What makes this house magical to me is the neglect, I suppose. It has captured the “before” so well. The way people lived in the 1940s and earlier.
This neglect took time. Nothing was ever sold. So it all built up. I wasn’t allowed in the basement, though I asked multiple times (I love basements!) I can’t imagine what I would have found down there.
This is a house so big, full of so much, that it became impossible to maintain properly without a lot of yearly expenses.
I explored the large first and second floors. There was a former dentist office in one corner, which was active in the 1920s. There was a large gym room that had equipment that was at least 50 years old.
Then I got to the last room on the 3rd floor and found something unexpected: a family. In one room was a makeshift apartment with a young family of three. I believe this was the current owners’ son, his wife, and their child. This would make them the fourth and fifth generation of the family to live in this house. They had a little kitchen setup and offered me rice and beans. There was a couch and TV, and I believe the beds may have been in that same room as well.
Here they were living in what felt like a mansion from 1908 and they were all shoved into living in one room on the 3rd floor. It was amazing, because they were all so welcoming and friendly.
The owner’s grandmother lived to be 106, and by the his account, she ruled over the house. He described her as “fierce.”

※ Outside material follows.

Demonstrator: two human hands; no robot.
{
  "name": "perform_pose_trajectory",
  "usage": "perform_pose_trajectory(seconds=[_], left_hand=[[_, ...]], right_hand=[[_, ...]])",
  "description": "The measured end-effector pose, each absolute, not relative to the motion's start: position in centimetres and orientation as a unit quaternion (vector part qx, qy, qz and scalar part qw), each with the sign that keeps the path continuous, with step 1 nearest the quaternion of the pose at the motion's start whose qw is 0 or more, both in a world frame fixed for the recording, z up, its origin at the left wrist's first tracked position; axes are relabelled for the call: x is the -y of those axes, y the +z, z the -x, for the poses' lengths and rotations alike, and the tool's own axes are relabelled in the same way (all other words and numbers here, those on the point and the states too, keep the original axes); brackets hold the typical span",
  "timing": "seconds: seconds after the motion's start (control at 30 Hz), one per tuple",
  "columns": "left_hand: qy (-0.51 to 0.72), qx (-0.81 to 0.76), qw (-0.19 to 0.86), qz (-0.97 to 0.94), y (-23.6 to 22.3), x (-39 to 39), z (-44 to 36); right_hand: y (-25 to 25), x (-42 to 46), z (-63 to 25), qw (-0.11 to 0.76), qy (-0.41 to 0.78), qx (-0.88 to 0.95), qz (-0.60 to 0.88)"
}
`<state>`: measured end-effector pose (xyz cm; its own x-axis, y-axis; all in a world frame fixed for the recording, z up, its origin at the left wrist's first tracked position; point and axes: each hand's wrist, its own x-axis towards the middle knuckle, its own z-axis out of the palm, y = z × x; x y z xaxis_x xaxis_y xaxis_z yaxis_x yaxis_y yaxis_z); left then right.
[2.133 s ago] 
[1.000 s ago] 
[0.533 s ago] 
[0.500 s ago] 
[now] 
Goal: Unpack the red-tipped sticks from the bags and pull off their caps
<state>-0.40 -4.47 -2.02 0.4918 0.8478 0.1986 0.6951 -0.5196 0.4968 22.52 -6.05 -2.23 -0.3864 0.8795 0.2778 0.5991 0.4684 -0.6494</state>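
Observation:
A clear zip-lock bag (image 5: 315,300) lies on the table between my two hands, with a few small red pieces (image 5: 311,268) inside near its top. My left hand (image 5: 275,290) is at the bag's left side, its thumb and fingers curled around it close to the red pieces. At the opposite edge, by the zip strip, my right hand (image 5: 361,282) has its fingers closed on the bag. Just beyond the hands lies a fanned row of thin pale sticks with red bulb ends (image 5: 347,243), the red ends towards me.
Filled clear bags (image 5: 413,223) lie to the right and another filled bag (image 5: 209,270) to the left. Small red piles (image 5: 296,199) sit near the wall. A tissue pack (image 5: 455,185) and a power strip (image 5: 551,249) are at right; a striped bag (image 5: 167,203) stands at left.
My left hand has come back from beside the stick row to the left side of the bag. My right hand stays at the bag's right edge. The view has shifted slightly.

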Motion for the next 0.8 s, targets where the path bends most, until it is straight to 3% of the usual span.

But on the weekend of the estate sale in 2010, a group of strangers entered her home. People came to the house for the value of objects within it. As the clock hit 10am on a Saturday morning, people streamed in, eyeing objects they desired, doing quick calculations in their head as to what was collectible, and what wasn’t. They grabbed, they took ownership, they traded dollars for objects.
In an instant, these things were turned from a collective history into a commodity – scattered – bound for other lives, or to be eBay’d at a higher value.
Spending time in the house talking with the owner and his family, my view of the house and objects changed. And I realized something:
The most valuable thing in the house is the story.
This value will never be realized at an estate sale, it will never be calculated into a Zillow ranking. But what this place and these objects were a part of – what they helped represent – is something of a time, of a moment, of a family, of a community. Something unique that identifies who we are as a culture.
As I wake up each day curious of what the world will bring today, something I consider is the choice that we each have to create and share.
How amidst all of these transitions is an opportunity to evolve our own creative practices. To discover new ways to write and make art. To share our voice. To connect with others. To craft new stories.
In every before and after, something is lost. But what I am considering is how we can grow in what we create and how we can come together.